Friday, April 9, 2021

The Dutch West India Company's Affect on New Amsterdam (New York) and the Spanish Inquisition's Hunting Down Jews

 Nadene Goldfoot                                                   

The colony of New Netherland was established by the Dutch West India Company in 1624 and grew to encompass all of present-day New York City and parts of Long Island, Connecticut and New Jersey. A successful Dutch settlement in the colony grew up on the southern tip of Manhattan Island and was christened New Amsterdam.

New Amsterdam (DutchNieuw Amsterdampronounced [ˌniʋɑmstərˈdɑm] or [ˌniuʔɑms-]) was a 17th-century Dutch settlement established at the southern tip of Manhattan Island that served as the seat of the colonial government in New Netherland. The initial trading factory gave rise to the settlement around Fort Amsterdam. The fort was situated on the strategic southern tip of the island of Manhattan and was meant to defend the fur trade operations of the Dutch West India Company in the North River (Hudson River). In 1624, it became a provincial extension of the Dutch Republic and was designated as the capital of the province in 1625.

New Amsterdam was renamed centuries ago, and the hills and copses once known as New Netherland – the short-lived, 17th-Century Dutch colony in North America – now lope gently through a stretch of the US states of New YorkNew Jersey, Delaware and Connecticut.                                               

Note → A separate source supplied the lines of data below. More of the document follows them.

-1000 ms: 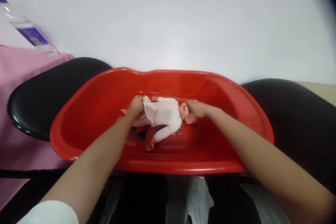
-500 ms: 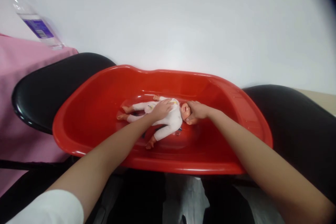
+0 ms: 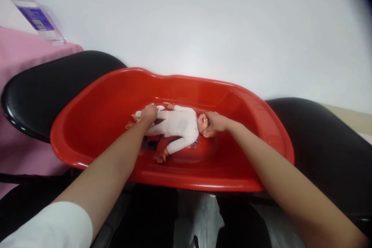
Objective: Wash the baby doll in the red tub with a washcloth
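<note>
A baby doll (image 3: 180, 123) with a white cloth body lies on its back in a red plastic baby bathtub (image 3: 203, 183), head to the right and feet to the left. My right hand (image 3: 217, 121) is curled round the top of the doll's head (image 3: 202, 123), thumb and fingers on either side. Over the doll's legs, my left hand (image 3: 149, 114) is closed on a small white cloth (image 3: 160, 107), whose edges show beside the fingers. This hand and forearm partly hide the legs. A dark greyish patch marks the doll's belly.
The tub rests between a black stool seat (image 3: 58, 85) on the left and another black seat (image 3: 316, 143) on the right. A bottle with a purple label (image 3: 36, 18) stands on a pink-covered table (image 3: 17, 46). A white wall (image 3: 197, 19) rises behind.
My left hand has slid left with the cloth, from the doll's chest down to its legs, baring the torso. My right hand stays on the head. The view has shifted slightly.
</note>
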The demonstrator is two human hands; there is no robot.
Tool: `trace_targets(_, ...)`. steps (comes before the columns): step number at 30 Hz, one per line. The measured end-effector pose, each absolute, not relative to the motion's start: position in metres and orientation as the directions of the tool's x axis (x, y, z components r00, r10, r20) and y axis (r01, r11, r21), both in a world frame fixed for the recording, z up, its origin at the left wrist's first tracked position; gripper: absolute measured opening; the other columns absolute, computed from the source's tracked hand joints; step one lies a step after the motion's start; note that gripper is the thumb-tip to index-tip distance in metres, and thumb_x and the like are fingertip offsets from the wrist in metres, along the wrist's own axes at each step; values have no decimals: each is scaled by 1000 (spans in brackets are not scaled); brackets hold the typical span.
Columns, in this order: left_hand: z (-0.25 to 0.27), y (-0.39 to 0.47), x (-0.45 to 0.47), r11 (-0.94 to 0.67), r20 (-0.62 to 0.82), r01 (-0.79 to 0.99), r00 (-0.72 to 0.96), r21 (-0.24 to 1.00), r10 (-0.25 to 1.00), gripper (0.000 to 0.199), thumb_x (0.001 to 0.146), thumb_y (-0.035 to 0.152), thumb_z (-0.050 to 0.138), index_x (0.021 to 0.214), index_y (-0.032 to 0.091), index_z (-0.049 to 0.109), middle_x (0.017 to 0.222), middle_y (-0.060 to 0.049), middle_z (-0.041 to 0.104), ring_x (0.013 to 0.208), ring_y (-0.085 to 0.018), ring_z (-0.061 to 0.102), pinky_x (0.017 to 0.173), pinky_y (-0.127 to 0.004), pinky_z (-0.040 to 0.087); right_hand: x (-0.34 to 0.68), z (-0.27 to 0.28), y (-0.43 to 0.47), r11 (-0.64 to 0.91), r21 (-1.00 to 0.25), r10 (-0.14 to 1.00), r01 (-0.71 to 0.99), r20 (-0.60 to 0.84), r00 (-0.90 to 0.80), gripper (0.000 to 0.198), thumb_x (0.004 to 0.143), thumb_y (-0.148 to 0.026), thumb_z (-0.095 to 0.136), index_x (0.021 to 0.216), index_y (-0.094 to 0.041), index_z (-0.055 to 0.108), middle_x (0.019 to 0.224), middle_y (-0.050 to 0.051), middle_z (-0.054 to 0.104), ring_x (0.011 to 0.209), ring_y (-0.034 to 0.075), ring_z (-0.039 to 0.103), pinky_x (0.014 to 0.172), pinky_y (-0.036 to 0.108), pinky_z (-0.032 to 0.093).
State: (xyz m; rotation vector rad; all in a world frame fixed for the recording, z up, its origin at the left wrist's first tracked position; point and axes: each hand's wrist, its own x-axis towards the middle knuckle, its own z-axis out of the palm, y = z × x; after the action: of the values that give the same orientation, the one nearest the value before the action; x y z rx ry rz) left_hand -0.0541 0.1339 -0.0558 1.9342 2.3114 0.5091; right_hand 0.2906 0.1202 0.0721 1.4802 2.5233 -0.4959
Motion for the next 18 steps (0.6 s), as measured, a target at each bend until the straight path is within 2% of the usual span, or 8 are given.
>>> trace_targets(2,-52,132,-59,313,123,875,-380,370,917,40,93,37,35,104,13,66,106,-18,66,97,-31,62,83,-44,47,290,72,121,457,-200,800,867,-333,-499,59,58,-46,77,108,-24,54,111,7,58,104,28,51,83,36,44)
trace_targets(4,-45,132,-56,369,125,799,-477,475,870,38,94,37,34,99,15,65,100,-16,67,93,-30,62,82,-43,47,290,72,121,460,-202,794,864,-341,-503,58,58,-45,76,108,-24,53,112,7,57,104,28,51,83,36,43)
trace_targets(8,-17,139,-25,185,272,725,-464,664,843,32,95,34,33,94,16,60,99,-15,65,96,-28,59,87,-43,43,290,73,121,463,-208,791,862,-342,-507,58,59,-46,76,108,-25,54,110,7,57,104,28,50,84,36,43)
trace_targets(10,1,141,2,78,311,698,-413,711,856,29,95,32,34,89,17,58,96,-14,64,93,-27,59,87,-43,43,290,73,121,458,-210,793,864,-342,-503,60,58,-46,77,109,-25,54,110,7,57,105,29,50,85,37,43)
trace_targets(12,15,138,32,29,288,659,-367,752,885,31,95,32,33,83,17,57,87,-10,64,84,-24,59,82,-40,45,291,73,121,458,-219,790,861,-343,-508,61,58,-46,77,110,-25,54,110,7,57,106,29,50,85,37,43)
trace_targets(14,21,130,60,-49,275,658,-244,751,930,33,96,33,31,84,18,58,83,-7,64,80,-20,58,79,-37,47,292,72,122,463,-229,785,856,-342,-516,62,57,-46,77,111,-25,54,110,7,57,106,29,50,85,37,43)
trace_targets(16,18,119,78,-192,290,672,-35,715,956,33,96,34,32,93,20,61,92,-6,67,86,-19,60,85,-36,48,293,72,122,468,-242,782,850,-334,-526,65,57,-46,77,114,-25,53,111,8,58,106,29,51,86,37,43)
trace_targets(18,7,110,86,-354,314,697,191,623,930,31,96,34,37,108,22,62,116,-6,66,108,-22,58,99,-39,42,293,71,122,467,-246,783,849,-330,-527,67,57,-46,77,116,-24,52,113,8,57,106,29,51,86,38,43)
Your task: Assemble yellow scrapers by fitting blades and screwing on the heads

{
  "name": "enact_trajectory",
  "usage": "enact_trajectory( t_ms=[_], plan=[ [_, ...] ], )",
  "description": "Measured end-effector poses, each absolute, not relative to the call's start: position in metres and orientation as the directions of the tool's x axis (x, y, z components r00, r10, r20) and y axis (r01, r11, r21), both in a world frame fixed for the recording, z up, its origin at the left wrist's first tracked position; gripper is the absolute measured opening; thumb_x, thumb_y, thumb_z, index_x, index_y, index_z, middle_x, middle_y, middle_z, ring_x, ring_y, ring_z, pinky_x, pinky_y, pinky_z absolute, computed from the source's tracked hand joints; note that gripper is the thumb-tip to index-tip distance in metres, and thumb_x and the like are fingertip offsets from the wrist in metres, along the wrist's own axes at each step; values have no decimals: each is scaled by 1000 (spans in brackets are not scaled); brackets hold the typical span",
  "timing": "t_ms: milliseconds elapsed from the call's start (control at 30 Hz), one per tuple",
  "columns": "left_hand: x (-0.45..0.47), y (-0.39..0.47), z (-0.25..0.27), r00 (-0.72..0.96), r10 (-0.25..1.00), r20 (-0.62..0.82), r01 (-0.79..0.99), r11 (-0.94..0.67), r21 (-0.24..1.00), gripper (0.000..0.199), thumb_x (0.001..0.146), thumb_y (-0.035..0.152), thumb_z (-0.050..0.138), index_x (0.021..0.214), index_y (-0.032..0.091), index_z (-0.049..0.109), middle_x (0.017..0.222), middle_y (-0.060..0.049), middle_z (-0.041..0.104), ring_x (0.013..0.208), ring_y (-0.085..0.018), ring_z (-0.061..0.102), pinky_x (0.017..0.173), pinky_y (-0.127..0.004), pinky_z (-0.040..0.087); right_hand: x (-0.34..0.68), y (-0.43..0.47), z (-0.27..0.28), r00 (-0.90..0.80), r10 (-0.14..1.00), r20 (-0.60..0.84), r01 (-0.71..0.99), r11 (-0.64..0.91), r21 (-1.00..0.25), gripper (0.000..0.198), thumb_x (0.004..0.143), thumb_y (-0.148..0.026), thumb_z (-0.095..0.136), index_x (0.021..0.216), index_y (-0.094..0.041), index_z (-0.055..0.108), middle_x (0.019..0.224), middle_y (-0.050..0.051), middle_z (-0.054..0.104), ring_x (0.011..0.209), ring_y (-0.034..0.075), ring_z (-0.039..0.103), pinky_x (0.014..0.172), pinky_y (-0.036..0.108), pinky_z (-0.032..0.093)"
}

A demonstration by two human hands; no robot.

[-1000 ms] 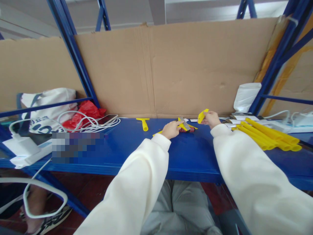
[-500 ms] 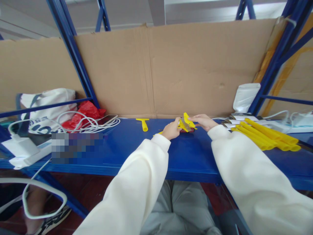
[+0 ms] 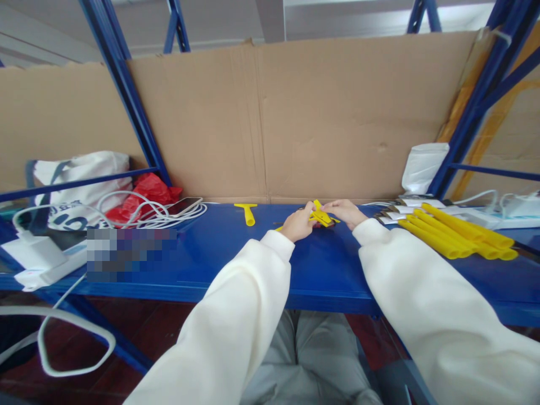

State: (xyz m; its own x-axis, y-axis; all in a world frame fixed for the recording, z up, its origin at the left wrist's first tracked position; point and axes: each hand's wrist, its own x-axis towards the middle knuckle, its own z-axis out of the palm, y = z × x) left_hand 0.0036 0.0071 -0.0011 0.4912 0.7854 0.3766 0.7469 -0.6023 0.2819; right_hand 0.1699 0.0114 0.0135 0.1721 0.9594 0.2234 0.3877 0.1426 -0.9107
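blue bench (image 3: 236,253): under both hands | left hand (image 3: 297,224): fingers closed on yellow piece (image 3: 324,219) | right hand (image 3: 345,211): fingertips at its right side, grip can't tell | piece: between hands, toward back; probably light, stiff, slick plastic, take by edges

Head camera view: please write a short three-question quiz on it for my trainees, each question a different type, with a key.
1. True or false: the yellow tubes lie nearer the left hand than the right hand.

2. What colour is the crumpled plastic by the white cables?
A. Green
B. Red
C. Black

3. Fill the gap: a yellow T-shaped piece lies on the blue table, to the ____ of the left hand, which holds another yellow piece.

Key: 1. False, they lie beyond the right hand. 2. B. 3. left.
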Motion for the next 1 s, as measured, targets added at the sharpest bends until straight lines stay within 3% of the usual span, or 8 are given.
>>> enact_trajectory(
  t_ms=[200,467,1000],
  plan=[
    [2,7,-1,517,754,404,727,-636,257,36,89,20,52,124,24,48,118,-8,68,111,-25,64,89,-32,50,167,11,13,185,951,249,454,142,-879,16,66,-22,76,58,-15,63,62,1,66,60,11,56,61,23,46],
    [2,12,-3,498,758,421,715,-634,295,30,88,20,54,118,23,54,113,-7,71,105,-24,66,87,-32,50,194,23,15,298,877,378,485,202,-851,16,67,-19,72,57,-17,60,60,0,62,64,12,57,70,27,49],
    [2,15,-5,481,705,521,653,-685,324,28,83,15,59,110,22,62,121,-6,64,116,-20,59,100,-32,46,256,42,-8,338,865,370,699,32,-715,15,66,-16,68,53,-17,61,55,1,60,66,18,61,72,30,49]
  ],
)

Fort, Wall, Windmill, Church, Gallows, and Pillory of New Amsterdam, 1659

Dutch Governor Peter Stuyvesant surrenders New Amsterdam, the capital of New Netherland,  to an English naval squadron under Colonel Richard Nicolls. Stuyvesant had hoped to resist the English, but he was an unpopular ruler, and his Dutch subjects refused to rally around him. Following its capture, New Amsterdam’s name was changed to New York, in honor of the Duke of York, who organized the mission.  So, in the final analysis, there would be no New York without the Dutch West India Company establishing it.  

The Dutch West India Company was a chartered company of Dutch merchants as well as foreign investors. Among its founders was Willem Usselincx and Jessé de Forest.  The area where the company could operate consisted of West Africa (between the Tropic of Cancer and the Cape of Good Hope) and the Americas, which included the Pacific Ocean and the eastern part of New Guinea. The intended purpose of the charter was to eliminate competition, particularly Spanish or Portuguese, between the various trading posts established by the merchants. 

The company became instrumental in the largely ephemeral Dutch colonization of the Americas (including New Netherland) in the seventeenth century. From 1624 to 1654, in the context of the Dutch-Portuguese War, the GWC held Portuguese territory in northeast Brazil, but they were ousted from Dutch Brazil following fierce resistance.

The Spanish and Portuguese Inquisitions began in the 15th Century and continued until the mid-1800s, as hundreds of thousands of Jews were forced to convert to Catholicism and then were later tortured and executed for continuing to practice Judaism in secret. They were called Marranos,, which was an ugly term.  Today they are referred to as the  the B’nei Anusim, a Hebrew term.   The descendants of the Jews who were forcibly converted, were also known more pejoratively as  “Conversos,” or “New Christians”.   The inquisitioners chased down Jews even into Mexico in the 1800's.  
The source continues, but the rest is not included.